They found him just moments later, staggering along as if drunk, dragging his leg behind him and using the walls for support. It was the child’s father. O’Connor.

  The tall guy took out his pistol and aimed it down the corridor. O’Connor just stood there, swaying on his feet as though he was either resigned to a bullet in the head or he was just too crazed to understand what was happening.

  Irina pushed the pistol aside. ‘Let me.’ Drawing the knife from her sheath, she began walking towards O’Connor.

  The migraine in her temples was thumping violently, but she blinked the pain away. She had a job to finish. Pelham had told her that when this was all over, the child and his father had to be eliminated. And Irina Dragojević always honoured her contracts.

  Her lips twisted into a thin smile as she approached him. He lowered his gaze down to the knife in her hand. She made no attempt to hide it. Better like this, when they knew it was coming.

  ‘I know you,’ he said. His voice was cracked with emotion and fatigue, barely audible over the growing sound that was shaking the ground under their feet.

  She raised the knife. The flickering lamplight shimmered down the blade. She took another step closer to him.

  ‘You’re the bitch who hurt my child,’ he said more loudly.

  ‘That’s right. And now this is for you,’ she told him.

  ‘And this is for you.’ His bloody hand went to his pocket, and before she could react he’d drawn a gun. He pointed it at her and his face contorted as he squeezed the trigger.

  Nothing happened. He tried again. Nothing.

  Despite the pain exploding viciously through her skull, Irina began to laugh. Behind her, the tall man raised his gun and fired a single shot that blew O’Connor off his feet.

  Adam felt the bullet tear through his shoulder and spin his body round. He hit the floor on his belly, gasping. The woman was howling with laughter as he scrabbled for his fallen pistol. His fingers closed numbly over its grip.

  His vision faltered. The lever. The lever by his thumb. He pressed it, and it clicked upwards. He could sense her walking up to him, standing over him. The knife was coming. He was going to feel the cold steel any second now, carving into his flesh.

  No. He mustn’t give up.

  For Rory.

  He rolled over on his back and with all the strength he could muster he punched the gun out with both hands. Felt the smooth face of the trigger under his finger and squeezed it once, twice, three times, as fast as he could. The searing blast of the gun exploded in his ears.

  The woman called Irina was standing right over him when he shot her. The first bullet took her under the chin and blew away half her face. The second blasted into her chest, and the third went through her hand.

  The woman’s tall companion let out a cry of rage as she went down. Adam fired at him, but even as the pistol went off in his hand, he knew the pain and dizziness had made him miss. Before he could get off another shot, the tall man had come running towards him and lashed out with his foot and kicked the gun out of his fingers. Adam tried to scramble away, but his strength was quickly failing him.

  The tall man squatted down on his haunches in the blood and picked up the woman’s knife. ‘Now you’re going to die bad,’ he said.
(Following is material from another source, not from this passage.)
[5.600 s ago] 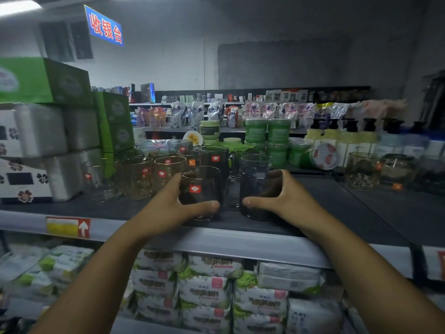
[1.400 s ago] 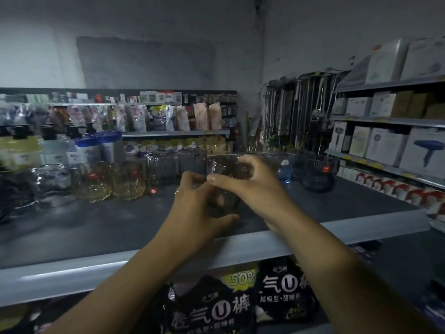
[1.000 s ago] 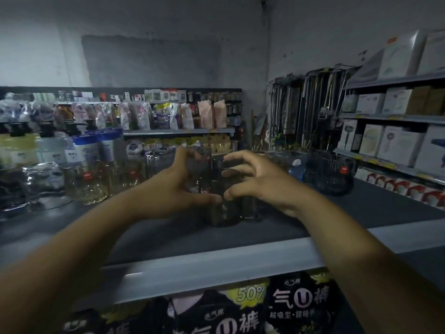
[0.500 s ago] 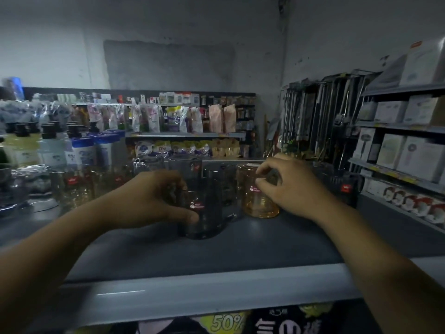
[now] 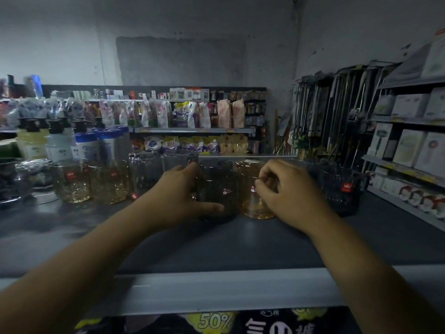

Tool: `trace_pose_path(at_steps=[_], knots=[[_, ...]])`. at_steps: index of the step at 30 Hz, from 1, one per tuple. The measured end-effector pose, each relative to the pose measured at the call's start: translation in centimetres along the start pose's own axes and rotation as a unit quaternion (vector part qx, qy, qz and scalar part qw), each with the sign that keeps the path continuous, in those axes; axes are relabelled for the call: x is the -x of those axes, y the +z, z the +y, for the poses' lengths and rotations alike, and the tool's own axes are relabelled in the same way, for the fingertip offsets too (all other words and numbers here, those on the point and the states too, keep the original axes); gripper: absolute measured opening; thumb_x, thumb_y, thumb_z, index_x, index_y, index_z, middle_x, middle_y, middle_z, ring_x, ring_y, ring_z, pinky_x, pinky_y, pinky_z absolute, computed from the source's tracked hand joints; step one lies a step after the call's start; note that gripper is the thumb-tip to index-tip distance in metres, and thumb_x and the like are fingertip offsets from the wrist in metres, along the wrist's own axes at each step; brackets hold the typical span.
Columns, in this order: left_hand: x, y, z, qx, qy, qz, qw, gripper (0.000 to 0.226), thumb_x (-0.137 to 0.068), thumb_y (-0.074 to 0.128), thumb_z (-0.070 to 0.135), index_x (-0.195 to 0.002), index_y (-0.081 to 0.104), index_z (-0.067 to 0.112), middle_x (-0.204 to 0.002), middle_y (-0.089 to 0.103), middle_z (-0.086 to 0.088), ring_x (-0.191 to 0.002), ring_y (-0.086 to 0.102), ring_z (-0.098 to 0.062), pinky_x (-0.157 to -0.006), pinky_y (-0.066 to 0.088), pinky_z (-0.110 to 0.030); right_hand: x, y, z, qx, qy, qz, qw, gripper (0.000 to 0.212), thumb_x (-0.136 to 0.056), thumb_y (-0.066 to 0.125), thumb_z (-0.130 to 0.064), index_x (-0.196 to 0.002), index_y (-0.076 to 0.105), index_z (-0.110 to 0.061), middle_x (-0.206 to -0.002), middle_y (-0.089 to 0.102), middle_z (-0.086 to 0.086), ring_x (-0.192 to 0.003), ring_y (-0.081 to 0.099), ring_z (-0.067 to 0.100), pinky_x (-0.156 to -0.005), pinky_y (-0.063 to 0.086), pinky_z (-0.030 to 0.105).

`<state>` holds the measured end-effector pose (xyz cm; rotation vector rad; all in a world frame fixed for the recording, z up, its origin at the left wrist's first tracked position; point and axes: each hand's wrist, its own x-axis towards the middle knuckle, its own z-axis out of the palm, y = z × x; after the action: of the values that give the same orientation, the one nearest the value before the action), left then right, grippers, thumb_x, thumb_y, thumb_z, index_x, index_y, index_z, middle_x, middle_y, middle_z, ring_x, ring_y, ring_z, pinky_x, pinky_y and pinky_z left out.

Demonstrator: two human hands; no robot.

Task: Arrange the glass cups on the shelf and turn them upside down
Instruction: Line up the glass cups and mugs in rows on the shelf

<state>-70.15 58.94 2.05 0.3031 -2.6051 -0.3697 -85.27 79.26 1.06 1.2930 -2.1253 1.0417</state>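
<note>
Black packs (image 5: 269, 324) below the shelf carry a yellow-green "50%" and big white Chinese characters, cut off by the frame. Above them runs the pale metal edge of the shelf (image 5: 216, 290), and both bare forearms reach over it onto the dark board.

The left hand (image 5: 178, 196) grips a smoky grey glass cup (image 5: 216, 186): the thumb lies across its lower front and the fingers go round its left side. The right hand (image 5: 291, 196) has the fingers curled tight and pinches the right side of an amber glass cup (image 5: 248, 179). The two cups stand on the board side by side, touching or almost touching. Each one shows a small pink and white mark, too small to read. The amber cup seems to stand mouth down, with the thick base on top; for the grey cup I cannot tell.

To the left stand yellowish glasses (image 5: 72, 184) with red labels, and to the right a dark ribbed glass (image 5: 342, 189) with a red label too. Behind are pump bottles (image 5: 57, 143) and blue-capped bottles (image 5: 86, 145). Far shelves hold packets (image 5: 183, 114) with blurred writing, and pale boxes (image 5: 409, 145) on the right.
</note>
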Motion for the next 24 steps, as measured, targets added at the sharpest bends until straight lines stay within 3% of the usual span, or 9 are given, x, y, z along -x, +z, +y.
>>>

  Adam gasped as he saw the blade plunge towards him. Then, in the next instant, he heard the shot and he was spluttering the tall man’s blood out of his mouth.

  Chapter Sixty-Six

  Ben lowered the smoking pistol as the tall man crumpled to the floor with a bullet in his skull. Rory went running up the corridor, screaming for his father. Adam O’Connor’s eyes opened wide in his bloodied face, and he let out a cry as his son flew into his arms. Rory hugged him, then saw the blood-soaked trouser leg and the pool of it on the floor under him, the ragged bullet wound in his shoulder. ‘Oh, God, you’re hurt!’

  ‘I’m fine,’ Adam sobbed. ‘Now I’m just fine.’ He held the boy tight in his arms, rocking him, tears cutting white lines through the blood on his face.

  ‘I don’t want to interrupt a happy family reunion,’ Ben said as he and Jeff ran up to them. ‘But we need to get out of here fast.’ He had to raise his voice to be heard over the terrible noise. He and Jeff picked up the wounded man and supported him as they made their way through the passages. The noise kept building and building, driving them mad with its intensity.

  ‘Need to find the main lift shaft,’ Jeff shouted. ‘Maybe it’ll lead down to the exit we found.’

  Ben shook his head. ‘That only leads straight down to the vault,’ he yelled back. ‘We need to use the service lift we came up on.’

  ‘Jesus. This whole place feels like it’s going to blow apart.’

  ‘The machine,’ Adam muttered. ‘It’s out of control.’ His head lolled sideways and his body went limp in Ben and Jeff’s arms.

  ‘Dad!’ Rory screamed.

  ‘He’s just fainted, don’t worry,’ Ben reassured him. Adam’s body was a dead weight as they carried him back the way they’d come. By the time they reached the service lift, the floor was trembling like an earthquake under their feet.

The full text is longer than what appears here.